In the data below, find the line containing "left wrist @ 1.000" and the line containing "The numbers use", then reproduce them and every line between, exactly. Omit pictures.

※ ※ ※

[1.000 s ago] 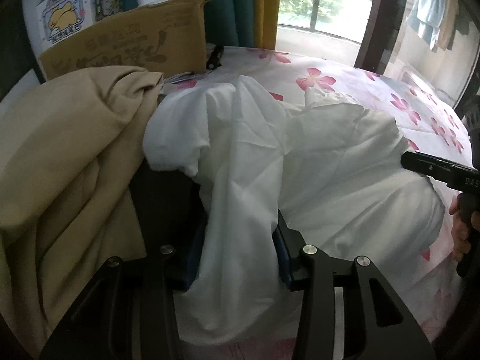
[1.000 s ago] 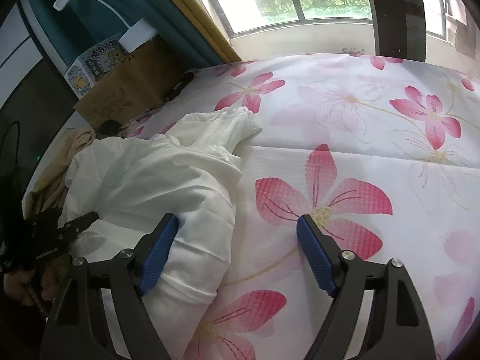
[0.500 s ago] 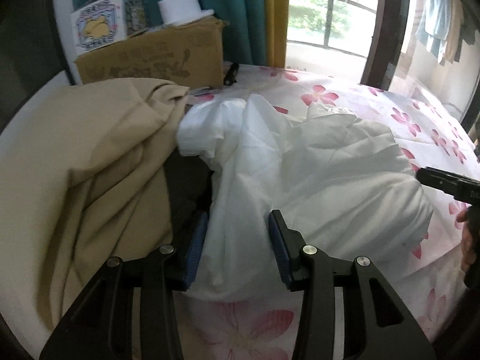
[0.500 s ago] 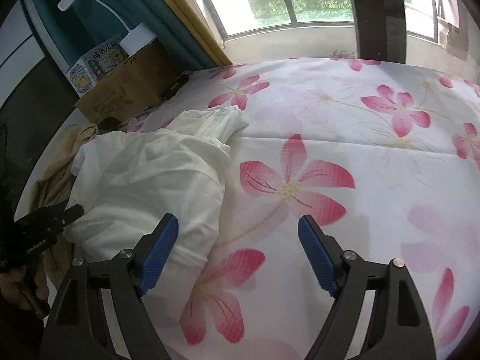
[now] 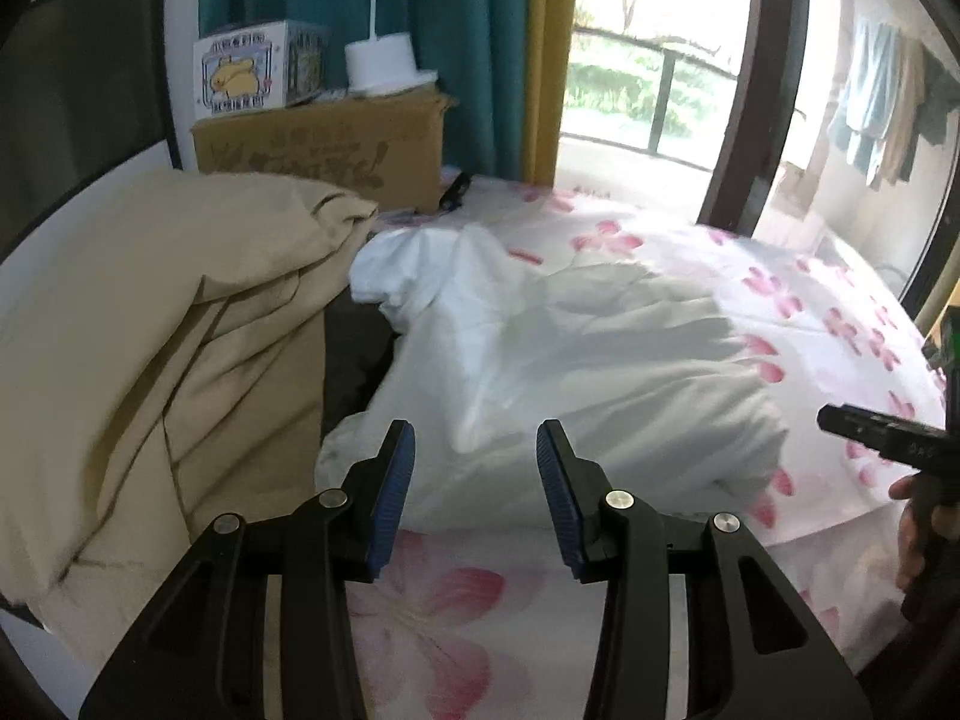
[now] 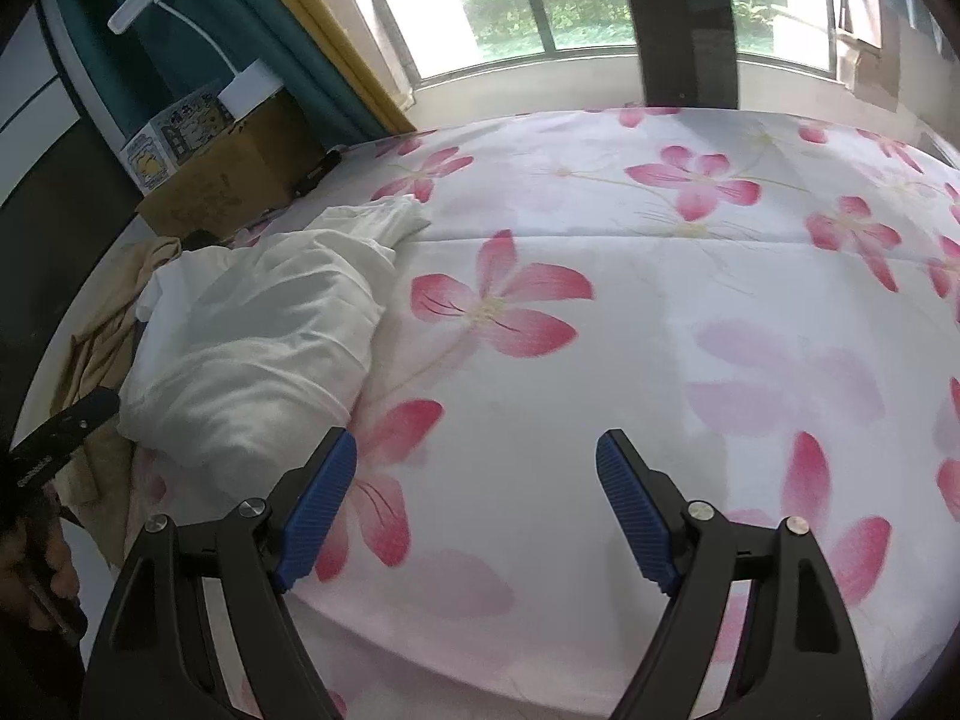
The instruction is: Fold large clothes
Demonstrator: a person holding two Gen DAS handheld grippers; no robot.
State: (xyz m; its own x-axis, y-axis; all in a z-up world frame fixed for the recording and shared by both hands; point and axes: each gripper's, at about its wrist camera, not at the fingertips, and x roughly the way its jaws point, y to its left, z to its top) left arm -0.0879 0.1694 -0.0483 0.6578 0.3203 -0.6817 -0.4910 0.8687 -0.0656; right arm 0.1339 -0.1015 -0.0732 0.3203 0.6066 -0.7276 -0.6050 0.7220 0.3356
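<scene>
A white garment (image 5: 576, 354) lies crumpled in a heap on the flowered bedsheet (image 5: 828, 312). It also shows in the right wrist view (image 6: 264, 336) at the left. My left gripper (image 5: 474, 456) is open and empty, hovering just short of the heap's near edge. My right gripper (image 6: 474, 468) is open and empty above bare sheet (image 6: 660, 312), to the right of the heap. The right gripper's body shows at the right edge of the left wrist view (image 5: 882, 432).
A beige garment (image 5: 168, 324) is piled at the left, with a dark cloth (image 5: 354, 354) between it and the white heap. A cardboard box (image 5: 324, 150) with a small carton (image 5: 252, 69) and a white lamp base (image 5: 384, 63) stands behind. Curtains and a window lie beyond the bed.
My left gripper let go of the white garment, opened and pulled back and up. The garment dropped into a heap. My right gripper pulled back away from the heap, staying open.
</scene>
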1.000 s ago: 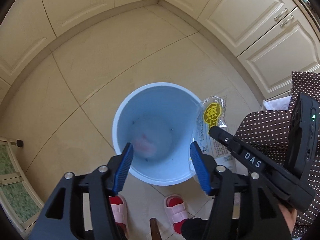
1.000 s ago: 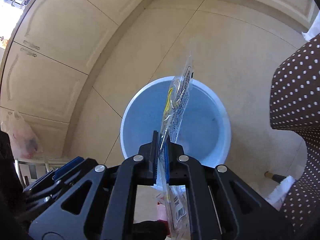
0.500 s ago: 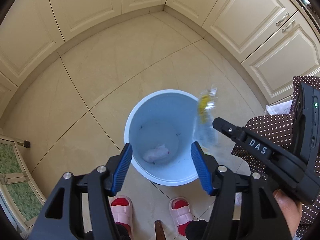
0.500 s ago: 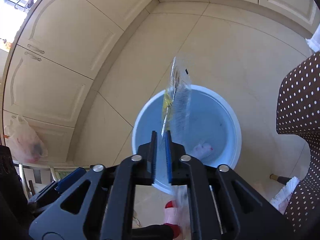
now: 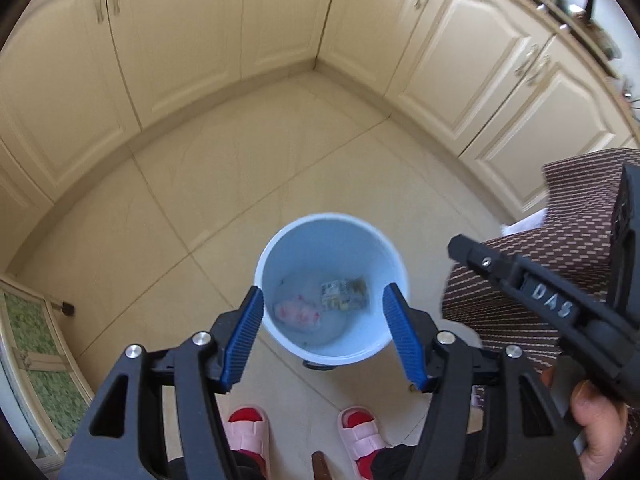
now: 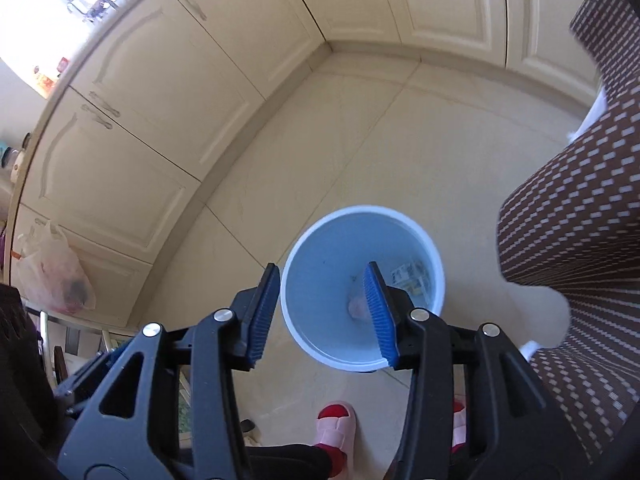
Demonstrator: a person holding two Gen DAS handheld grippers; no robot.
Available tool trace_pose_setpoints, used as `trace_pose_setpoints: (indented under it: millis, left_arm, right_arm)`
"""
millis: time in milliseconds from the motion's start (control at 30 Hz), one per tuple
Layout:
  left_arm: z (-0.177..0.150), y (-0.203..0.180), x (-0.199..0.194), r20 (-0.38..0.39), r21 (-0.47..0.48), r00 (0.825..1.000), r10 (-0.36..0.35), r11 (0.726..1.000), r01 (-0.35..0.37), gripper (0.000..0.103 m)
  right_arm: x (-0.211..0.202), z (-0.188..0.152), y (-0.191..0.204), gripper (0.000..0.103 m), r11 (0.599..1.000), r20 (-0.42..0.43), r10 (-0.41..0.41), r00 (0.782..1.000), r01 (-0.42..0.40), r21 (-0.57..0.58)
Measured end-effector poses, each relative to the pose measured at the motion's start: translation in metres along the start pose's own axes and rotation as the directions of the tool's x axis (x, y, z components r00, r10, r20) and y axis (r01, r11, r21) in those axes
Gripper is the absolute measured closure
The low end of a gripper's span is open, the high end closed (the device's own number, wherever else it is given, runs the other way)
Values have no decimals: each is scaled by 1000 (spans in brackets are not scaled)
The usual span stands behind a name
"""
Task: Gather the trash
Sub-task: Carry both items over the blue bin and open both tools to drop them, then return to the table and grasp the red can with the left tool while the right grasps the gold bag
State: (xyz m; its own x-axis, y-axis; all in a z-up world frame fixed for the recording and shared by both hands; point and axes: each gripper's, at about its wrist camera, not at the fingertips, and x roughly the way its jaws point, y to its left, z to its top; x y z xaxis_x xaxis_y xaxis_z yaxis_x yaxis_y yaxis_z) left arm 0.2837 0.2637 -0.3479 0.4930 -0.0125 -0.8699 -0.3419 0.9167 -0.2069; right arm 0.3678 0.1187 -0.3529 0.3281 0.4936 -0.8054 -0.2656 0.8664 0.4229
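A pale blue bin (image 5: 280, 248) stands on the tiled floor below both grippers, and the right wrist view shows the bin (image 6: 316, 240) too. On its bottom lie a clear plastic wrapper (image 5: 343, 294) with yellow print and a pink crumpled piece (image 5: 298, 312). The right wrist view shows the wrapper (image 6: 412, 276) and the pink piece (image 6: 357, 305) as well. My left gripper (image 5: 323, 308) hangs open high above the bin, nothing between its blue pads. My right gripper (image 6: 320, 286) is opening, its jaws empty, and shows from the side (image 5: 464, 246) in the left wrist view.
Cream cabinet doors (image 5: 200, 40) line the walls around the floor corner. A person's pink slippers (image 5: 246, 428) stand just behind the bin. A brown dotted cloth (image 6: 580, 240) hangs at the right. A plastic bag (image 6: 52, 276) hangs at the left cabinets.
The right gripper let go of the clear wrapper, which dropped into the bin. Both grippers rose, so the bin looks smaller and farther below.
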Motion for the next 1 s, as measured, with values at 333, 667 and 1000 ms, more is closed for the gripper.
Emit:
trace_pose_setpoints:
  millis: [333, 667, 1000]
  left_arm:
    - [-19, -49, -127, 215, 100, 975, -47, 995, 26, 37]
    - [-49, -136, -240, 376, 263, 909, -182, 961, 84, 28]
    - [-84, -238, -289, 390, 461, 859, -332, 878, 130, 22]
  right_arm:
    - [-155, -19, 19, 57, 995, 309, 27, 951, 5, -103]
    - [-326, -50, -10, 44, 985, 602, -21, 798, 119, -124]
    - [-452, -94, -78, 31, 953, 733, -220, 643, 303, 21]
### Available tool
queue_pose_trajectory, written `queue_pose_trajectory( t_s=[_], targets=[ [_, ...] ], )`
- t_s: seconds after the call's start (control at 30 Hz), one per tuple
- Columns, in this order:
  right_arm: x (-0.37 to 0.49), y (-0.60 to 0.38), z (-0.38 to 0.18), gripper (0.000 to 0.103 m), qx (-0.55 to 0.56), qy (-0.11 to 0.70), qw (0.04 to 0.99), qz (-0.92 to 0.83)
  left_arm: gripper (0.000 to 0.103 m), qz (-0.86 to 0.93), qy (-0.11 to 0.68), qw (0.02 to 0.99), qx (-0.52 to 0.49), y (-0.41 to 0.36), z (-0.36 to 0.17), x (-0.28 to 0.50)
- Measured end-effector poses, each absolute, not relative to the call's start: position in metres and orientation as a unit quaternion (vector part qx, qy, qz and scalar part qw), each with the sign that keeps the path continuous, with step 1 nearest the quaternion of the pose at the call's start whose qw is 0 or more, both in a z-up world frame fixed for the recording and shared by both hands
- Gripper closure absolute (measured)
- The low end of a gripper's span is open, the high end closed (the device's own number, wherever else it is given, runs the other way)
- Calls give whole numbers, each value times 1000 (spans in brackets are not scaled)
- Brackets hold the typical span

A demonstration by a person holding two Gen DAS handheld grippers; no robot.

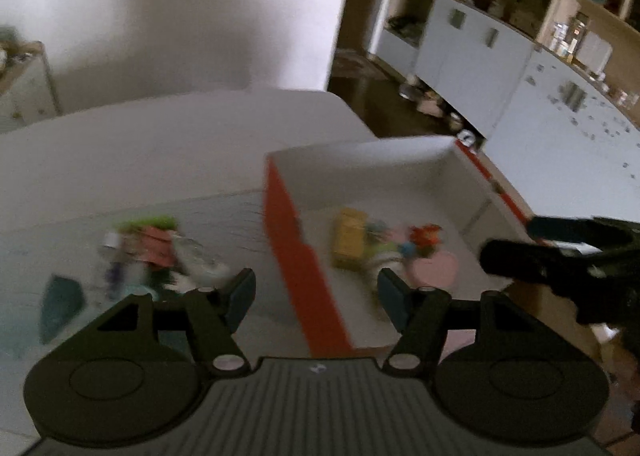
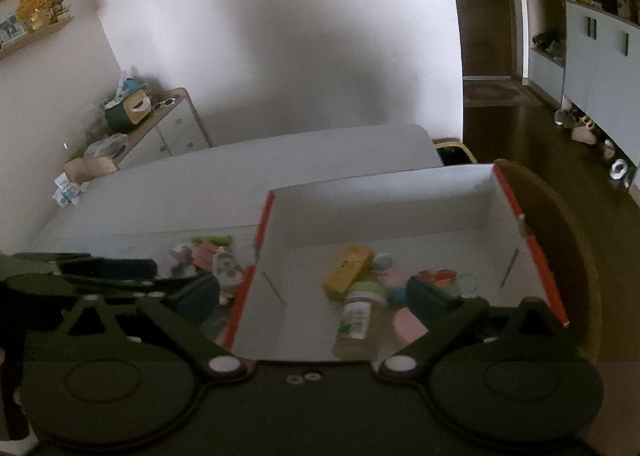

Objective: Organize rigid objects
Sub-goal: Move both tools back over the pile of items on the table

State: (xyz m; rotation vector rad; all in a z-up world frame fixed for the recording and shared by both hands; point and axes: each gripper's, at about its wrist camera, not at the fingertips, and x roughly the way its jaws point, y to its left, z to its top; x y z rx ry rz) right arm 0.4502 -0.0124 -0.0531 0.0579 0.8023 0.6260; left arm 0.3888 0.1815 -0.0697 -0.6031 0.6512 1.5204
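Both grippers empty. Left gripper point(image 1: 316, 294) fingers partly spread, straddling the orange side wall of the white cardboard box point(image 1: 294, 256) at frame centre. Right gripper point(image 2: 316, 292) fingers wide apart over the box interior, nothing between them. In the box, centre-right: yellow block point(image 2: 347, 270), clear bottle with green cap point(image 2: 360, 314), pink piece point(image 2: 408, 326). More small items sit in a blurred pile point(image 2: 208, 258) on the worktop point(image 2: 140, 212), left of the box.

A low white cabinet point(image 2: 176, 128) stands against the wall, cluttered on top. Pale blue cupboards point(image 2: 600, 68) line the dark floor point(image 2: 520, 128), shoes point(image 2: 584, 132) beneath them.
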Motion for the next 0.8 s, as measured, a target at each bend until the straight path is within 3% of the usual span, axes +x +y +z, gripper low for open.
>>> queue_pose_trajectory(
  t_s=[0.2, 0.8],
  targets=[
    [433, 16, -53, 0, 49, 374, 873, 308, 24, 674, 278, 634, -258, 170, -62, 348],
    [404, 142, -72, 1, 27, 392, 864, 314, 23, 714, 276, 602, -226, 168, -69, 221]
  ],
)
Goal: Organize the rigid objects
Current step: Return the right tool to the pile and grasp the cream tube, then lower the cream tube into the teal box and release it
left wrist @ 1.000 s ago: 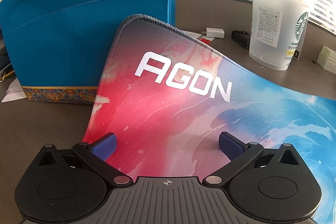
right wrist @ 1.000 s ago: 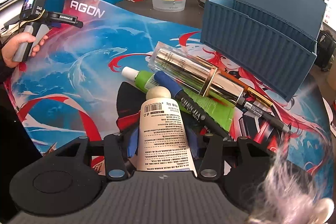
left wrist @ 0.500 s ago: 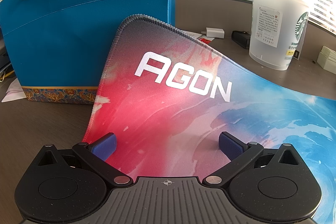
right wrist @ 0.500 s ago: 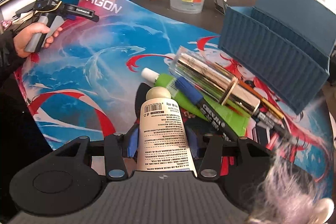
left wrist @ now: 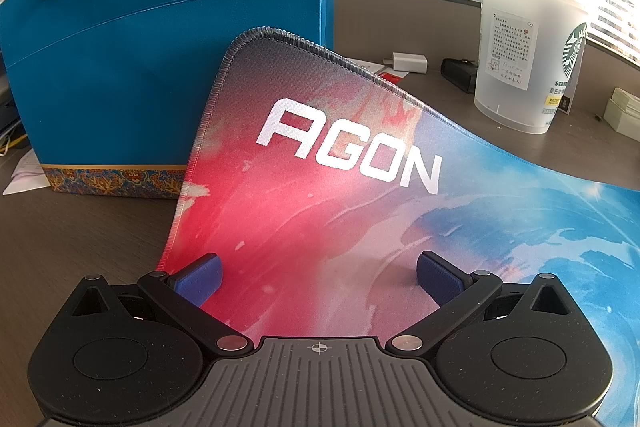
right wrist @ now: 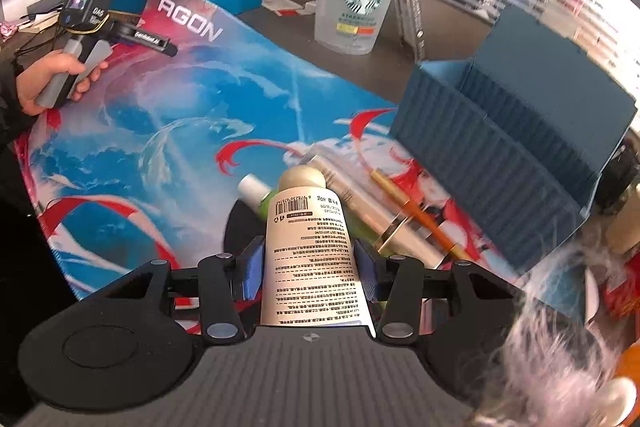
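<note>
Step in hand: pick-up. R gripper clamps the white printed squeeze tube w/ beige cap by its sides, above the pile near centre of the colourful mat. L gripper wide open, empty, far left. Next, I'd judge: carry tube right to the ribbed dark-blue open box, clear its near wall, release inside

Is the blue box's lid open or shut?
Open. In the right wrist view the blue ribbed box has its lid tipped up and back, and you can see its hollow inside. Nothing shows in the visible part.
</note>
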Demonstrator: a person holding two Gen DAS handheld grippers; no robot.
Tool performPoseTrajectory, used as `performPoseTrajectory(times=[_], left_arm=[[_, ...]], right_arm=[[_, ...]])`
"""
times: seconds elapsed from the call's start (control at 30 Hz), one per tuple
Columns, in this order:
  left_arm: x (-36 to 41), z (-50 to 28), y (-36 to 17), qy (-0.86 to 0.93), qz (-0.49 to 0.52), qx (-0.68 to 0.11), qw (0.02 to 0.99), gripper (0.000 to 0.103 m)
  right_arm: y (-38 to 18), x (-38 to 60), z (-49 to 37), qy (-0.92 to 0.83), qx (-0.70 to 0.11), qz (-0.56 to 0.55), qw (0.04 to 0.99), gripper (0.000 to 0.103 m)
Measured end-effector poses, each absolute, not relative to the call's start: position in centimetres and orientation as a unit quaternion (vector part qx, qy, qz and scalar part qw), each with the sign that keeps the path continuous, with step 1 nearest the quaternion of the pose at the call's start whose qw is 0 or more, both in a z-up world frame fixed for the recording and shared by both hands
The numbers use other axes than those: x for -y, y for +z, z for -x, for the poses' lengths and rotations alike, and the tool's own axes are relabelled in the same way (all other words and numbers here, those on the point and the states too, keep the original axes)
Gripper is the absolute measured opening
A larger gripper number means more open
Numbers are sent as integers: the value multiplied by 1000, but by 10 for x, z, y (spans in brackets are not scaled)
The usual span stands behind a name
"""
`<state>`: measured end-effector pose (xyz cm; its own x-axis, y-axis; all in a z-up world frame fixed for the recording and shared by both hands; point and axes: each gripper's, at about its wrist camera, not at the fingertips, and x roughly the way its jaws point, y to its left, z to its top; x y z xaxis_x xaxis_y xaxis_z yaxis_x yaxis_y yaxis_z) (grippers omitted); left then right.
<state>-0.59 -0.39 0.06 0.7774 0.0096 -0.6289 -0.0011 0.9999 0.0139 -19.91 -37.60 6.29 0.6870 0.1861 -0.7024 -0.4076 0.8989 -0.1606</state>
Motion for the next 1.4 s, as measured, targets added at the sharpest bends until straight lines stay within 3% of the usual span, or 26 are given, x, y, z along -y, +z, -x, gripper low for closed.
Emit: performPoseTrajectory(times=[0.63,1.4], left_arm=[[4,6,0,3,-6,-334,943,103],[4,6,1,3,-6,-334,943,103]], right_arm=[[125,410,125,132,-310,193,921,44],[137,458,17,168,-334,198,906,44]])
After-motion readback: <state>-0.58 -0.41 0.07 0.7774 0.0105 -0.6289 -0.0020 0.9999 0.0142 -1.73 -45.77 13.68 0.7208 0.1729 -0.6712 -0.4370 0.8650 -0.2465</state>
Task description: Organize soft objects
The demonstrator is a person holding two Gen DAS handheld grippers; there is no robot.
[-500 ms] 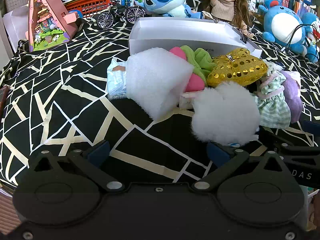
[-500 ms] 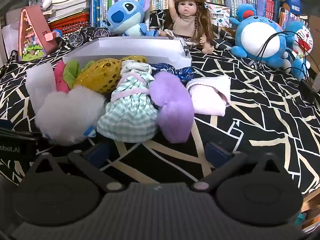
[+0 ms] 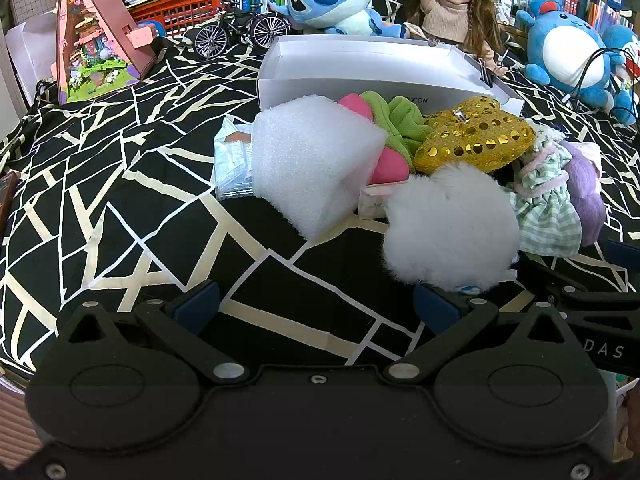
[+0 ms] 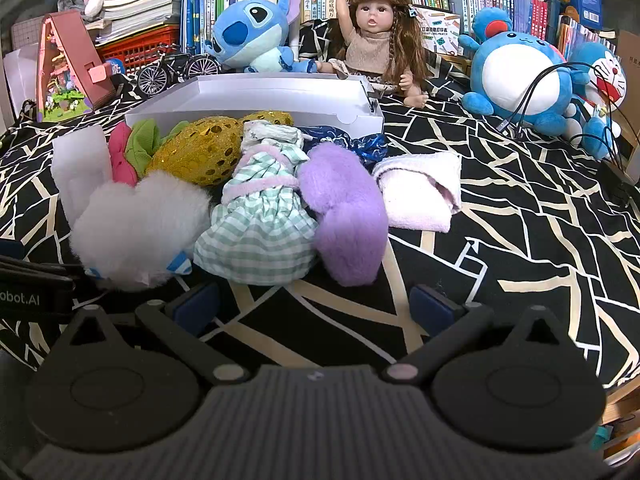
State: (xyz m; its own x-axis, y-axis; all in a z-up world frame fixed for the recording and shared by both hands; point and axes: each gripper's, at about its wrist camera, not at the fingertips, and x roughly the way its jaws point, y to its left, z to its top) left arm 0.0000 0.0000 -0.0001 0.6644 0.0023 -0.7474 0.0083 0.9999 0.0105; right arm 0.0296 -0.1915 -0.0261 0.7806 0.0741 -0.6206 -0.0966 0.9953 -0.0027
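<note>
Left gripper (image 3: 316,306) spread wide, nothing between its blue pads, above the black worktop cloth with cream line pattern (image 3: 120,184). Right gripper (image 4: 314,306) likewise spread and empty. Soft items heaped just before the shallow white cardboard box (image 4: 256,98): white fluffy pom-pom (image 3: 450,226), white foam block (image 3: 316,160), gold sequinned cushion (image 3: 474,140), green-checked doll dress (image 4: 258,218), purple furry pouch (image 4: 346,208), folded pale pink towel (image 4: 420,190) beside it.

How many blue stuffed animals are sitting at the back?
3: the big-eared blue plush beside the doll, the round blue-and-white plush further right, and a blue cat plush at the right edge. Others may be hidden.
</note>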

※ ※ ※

● **ANSWER SPACE**:
left wrist @ 1.000 s ago: 
right wrist @ 1.000 s ago: 
left wrist @ 0.500 s ago: 
right wrist @ 0.500 s ago: 
left wrist @ now: 
right wrist @ now: 
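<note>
Step in hand: pick-up. R gripper clamps the white printed squeeze tube w/ beige cap by its sides, above the pile near centre of the colourful mat. L gripper wide open, empty, far left. Next, I'd judge: carry tube right to the ribbed dark-blue open box, clear its near wall, release inside

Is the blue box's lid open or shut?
Open. In the right wrist view the blue ribbed box has its lid tipped up and back, and you can see its hollow inside. Nothing shows in the visible part.
</note>
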Demonstrator: a person holding two Gen DAS handheld grippers; no robot.
Tool performPoseTrajectory, used as `performPoseTrajectory(times=[_], left_arm=[[_, ...]], right_arm=[[_, ...]])`
"""
times: seconds elapsed from the call's start (control at 30 Hz), one per tuple
Columns, in this order:
  left_arm: x (-36 to 41), z (-50 to 28), y (-36 to 17), qy (-0.86 to 0.93), qz (-0.49 to 0.52), qx (-0.68 to 0.11), qw (0.02 to 0.99), gripper (0.000 to 0.103 m)
  right_arm: y (-38 to 18), x (-38 to 60), z (-49 to 37), qy (-0.92 to 0.83), qx (-0.70 to 0.11), qz (-0.56 to 0.55), qw (0.04 to 0.99), gripper (0.000 to 0.103 m)
Measured end-effector poses, each absolute, not relative to the call's start: position in centimetres and orientation as a unit quaternion (vector part qx, qy, qz and scalar part qw), each with the sign that keeps the path continuous, with step 1 nearest the quaternion of the pose at the call's start whose qw is 0 or more, both in a z-up world frame fixed for the recording and shared by both hands
The numbers use other axes than those: x for -y, y for +z, z for -x, for the poses' lengths and rotations alike, and the tool's own axes are relabelled in the same way (all other words and numbers here, those on the point and the states too, keep the original axes)

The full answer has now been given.